Build Status

This program is made just for trying async-await code in the current ecosystem. It features the following capabilities:

The code was done synchronously first, and then moved to async with a surprisingly small amount of changes. It was interesting to see how the ascync constructs allow to control parallelism precisely, to the point where I was able to design interdependent futures to match the data dependency. That way, things run concurrently when they can run concurrently, which can be visualized neatly with a dependency graph.

The greatest difficulties were around getting https to work. Besides, it's clearly a learning process to understand the implications of futures better. Constructs with async tend to look synchronous, but show their teeth with closures and ownership. Everything is solvable, just own everything, yet I think more borrowing will be enabled once async lands on stable.

Something I absolutely agree with is the statements in the async book which indicate that not everything needs to be async. Personally, I would probably start sync, and wait for performance requirements to change before making the switch. However, threads I would avoid in future, unless it truly is the simpler solution.

Something I look forward to is to see fully-async libraries emerge, for example, to interact with git, which will probably perform better than existing libraries. Using async libraries already is a breeze!

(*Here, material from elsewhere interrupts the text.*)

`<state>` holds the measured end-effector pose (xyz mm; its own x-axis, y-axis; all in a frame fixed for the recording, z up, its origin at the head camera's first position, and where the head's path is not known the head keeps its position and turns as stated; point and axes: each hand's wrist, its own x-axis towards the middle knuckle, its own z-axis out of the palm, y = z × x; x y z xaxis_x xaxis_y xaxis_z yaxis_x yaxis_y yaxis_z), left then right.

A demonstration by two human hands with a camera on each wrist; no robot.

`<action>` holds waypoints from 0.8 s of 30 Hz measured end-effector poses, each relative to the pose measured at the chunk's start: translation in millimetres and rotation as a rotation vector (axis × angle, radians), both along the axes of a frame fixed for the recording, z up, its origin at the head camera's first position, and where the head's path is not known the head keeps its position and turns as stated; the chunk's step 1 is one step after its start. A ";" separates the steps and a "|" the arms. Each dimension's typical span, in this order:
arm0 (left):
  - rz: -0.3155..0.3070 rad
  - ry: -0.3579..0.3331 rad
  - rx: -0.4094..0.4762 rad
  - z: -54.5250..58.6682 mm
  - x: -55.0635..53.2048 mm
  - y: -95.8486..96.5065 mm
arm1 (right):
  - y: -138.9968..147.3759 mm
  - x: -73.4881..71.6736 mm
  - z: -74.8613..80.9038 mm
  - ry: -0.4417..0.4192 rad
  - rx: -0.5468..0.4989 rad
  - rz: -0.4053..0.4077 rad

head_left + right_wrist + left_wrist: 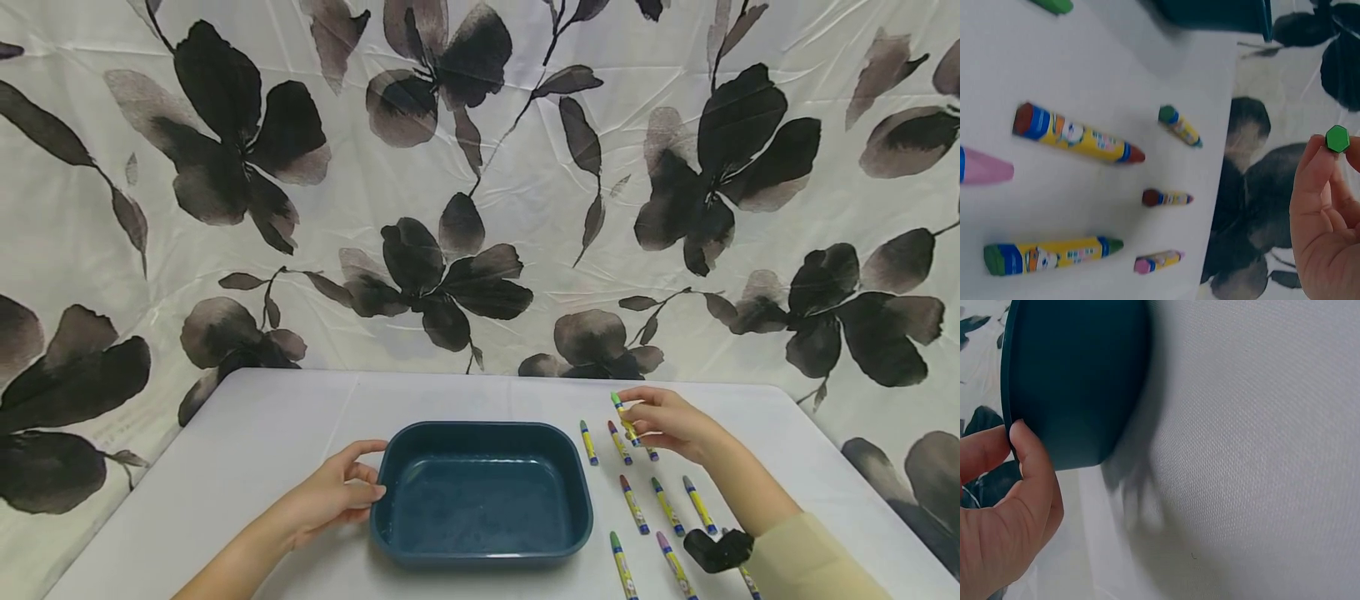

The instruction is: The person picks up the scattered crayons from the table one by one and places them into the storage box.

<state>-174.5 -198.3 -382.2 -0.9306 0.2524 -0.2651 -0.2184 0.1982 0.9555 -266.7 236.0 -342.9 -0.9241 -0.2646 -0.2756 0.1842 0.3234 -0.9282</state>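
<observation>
A deep teal rectangular dish [480,556] sits on the table; nothing lies in it. My left hand [341,490] pinches its left rim between thumb and fingers, and the left wrist view shows the thumb against the outer wall [1079,394]. Raised above the table's far right part, my right hand [678,425] pinches a light green crayon [618,406]. That crayon's flat green end [1337,139] faces the camera in the right wrist view. Below the hand is another crayon [652,455], partly hidden by it.
Several crayons in yellow wrappers lie in loose rows right of the dish, among them a red crayon [634,505], a green crayon [623,567] and a pink crayon [677,567]. A white cloth covers the table [225,467]. Behind hangs a floral curtain [480,167].
</observation>
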 end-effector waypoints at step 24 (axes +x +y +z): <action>0.029 0.005 -0.033 3.7 0.9 2.6 | -52.1 25.8 -2.5 -0.056 -0.156 0.047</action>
<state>-173.6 -195.7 -378.5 -0.9387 0.2163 -0.2685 -0.2202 0.2234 0.9495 -240.9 183.9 -345.4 -0.8942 -0.3506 -0.2785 0.2251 0.1857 -0.9565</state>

When thinking about the parallelism of this simple application it already becomes evident that one would want to control the amount of in-flight futures. Just imagine the adverse effects of making too may concurrent connections to the same host, or the limits of resources imposed by the operating system itself. One would want to have executors who are aware of what kind of future they are running, and have them limit the amount of concurrently running ones.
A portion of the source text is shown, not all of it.